The U.S. Mint uses a blend of copper and nickel on the production line which is then mass-produced for use as official currency.
Her coin will start shipping to the U.S. Federal Reserve banks nationwide on October 21. Then financial institutions like banks and credit unions can purchase those quarters from the Federal Reserve.
Zitkála-Šá is in the latest batch of quarters as part of a national program that honors great American women leaders.
On the back of the coin, she wears a traditional South Dakota Sioux tribe dress. She’s holding a book to signify that she was a published author. The diamond design behind her is inspired by Sioux tribe artisans.
The sun represents the name of her opera, which was based on a traditional dance from her home community of the South Dakota Sioux tribe reservation of Yankton known as “The Sun Dance Opera” and was shown to audiences nationwide.
The cardinal, which would be red if the coin had any color, is an homage to her chosen name of Zitkála-Šá, which is roughly translated in English as Red Bird from the Lakota language.
In 1897, she was a boarding school teacher in Carlisle and the graduate of an Indian boarding school herself that the federal government funded. These boarding schools forcibly removed Indigenous children from their homes, families and culture as an attempt to assimilate them into organized religion and American culture at the time.

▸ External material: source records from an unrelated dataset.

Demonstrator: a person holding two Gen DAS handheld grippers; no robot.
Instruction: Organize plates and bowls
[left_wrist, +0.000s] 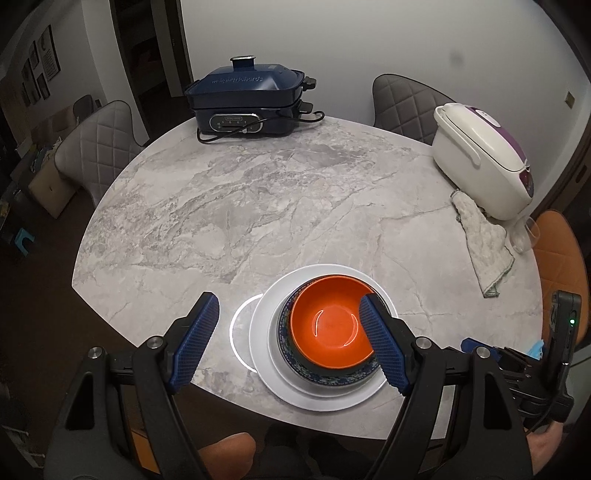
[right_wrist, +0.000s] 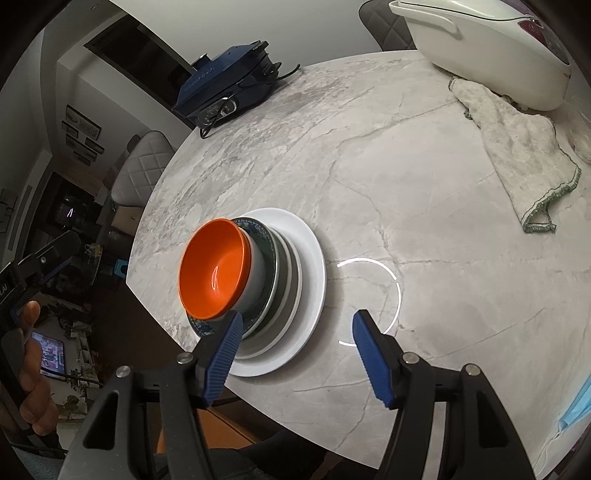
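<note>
An orange bowl (left_wrist: 328, 321) sits on top of a stack: a blue patterned plate (left_wrist: 325, 376) and a large white plate (left_wrist: 266, 332) near the table's front edge. The stack also shows in the right wrist view: the orange bowl (right_wrist: 214, 269), a white bowl (right_wrist: 258, 273) under it, a patterned plate (right_wrist: 271, 258), the white plate (right_wrist: 314, 266). My left gripper (left_wrist: 291, 339) is open and empty above the stack's left side. My right gripper (right_wrist: 299, 354) is open and empty, just in front of the stack.
The marble table (left_wrist: 221, 206) carries a blue electric cooker (left_wrist: 247, 99) at the back, a white rice cooker (left_wrist: 484, 158) at the right and a cloth (left_wrist: 484, 243) beside it. Chairs (left_wrist: 99, 147) stand around. A ring of reflected light (right_wrist: 373, 299) lies beside the stack.
</note>
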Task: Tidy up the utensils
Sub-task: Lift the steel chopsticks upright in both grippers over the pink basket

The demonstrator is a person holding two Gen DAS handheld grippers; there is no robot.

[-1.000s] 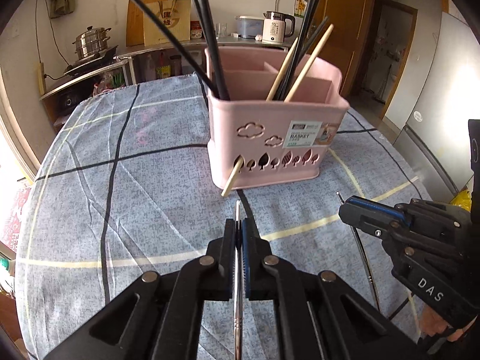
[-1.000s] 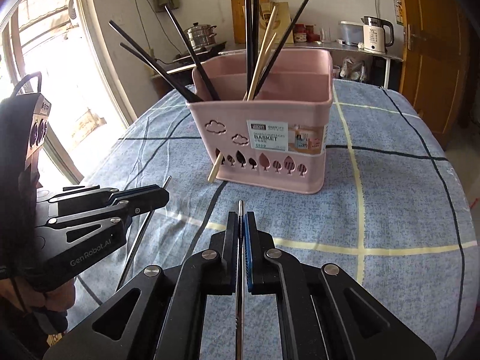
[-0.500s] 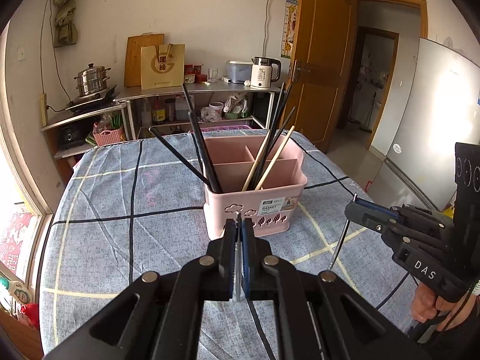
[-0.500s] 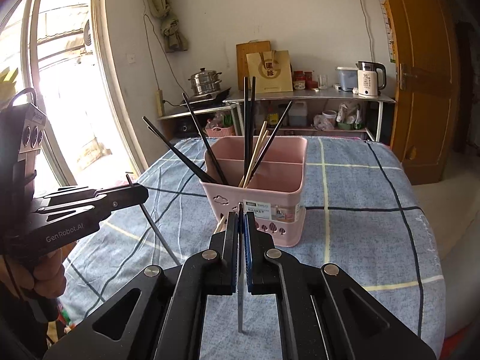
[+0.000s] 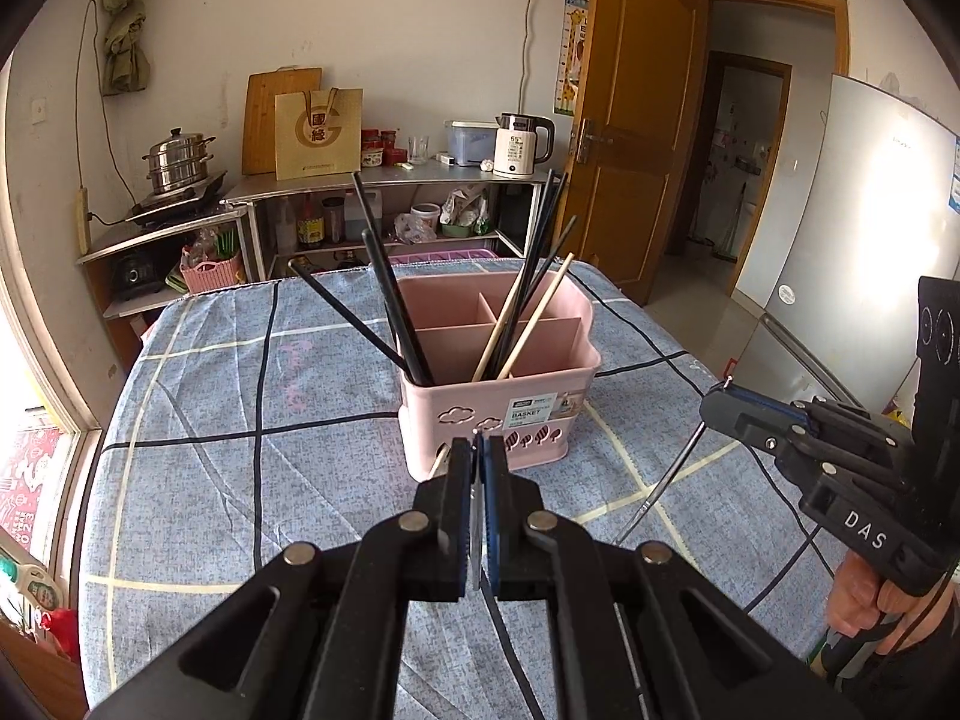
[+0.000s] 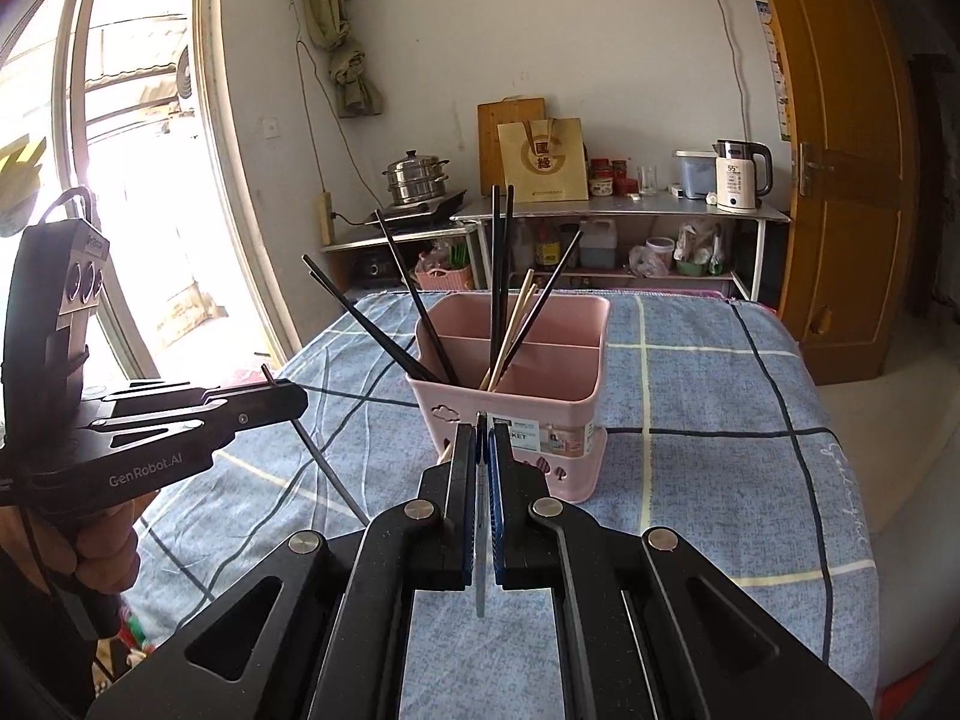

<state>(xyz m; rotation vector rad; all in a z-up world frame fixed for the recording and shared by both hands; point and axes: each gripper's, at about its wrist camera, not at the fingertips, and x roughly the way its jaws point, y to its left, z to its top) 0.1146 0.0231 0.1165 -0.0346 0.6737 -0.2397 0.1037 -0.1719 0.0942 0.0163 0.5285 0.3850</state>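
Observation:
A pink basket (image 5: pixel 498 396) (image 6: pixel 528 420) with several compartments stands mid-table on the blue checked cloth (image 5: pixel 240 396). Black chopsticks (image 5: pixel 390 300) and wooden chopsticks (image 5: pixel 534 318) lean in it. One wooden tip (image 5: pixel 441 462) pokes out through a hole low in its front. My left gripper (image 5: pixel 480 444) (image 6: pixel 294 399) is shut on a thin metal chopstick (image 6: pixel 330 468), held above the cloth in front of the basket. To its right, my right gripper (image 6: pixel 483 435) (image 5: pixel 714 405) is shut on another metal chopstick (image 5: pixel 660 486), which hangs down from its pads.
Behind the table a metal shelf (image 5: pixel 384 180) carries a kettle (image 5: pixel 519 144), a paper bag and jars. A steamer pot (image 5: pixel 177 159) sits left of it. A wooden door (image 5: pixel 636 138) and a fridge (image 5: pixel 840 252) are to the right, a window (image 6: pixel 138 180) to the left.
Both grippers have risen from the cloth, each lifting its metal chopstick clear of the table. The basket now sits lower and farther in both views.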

But she left her post at The Carlisle Indian Industrial School after an argument with the school’s controversial founder, opposing his practices and treatment of American Indian children. Capt. Richard Henry Pratt once said that his philosophy was to “kill the Indian in [children] and save the man” at these boarding schools.
After leaving, Zitkála-Šá exposed those abuses in her published works in magazines such as the Atlantic Monthly in the early 1900s.
She became an American Indian civil rights activist in Washington D.C. and is credited with helping American Indian people get the right to vote and American citizenship. That’s because in 1924 when the Indian Citizenship Act granted such rights it did not include voting. So she co-founded the National Council of American Indians to change that and did.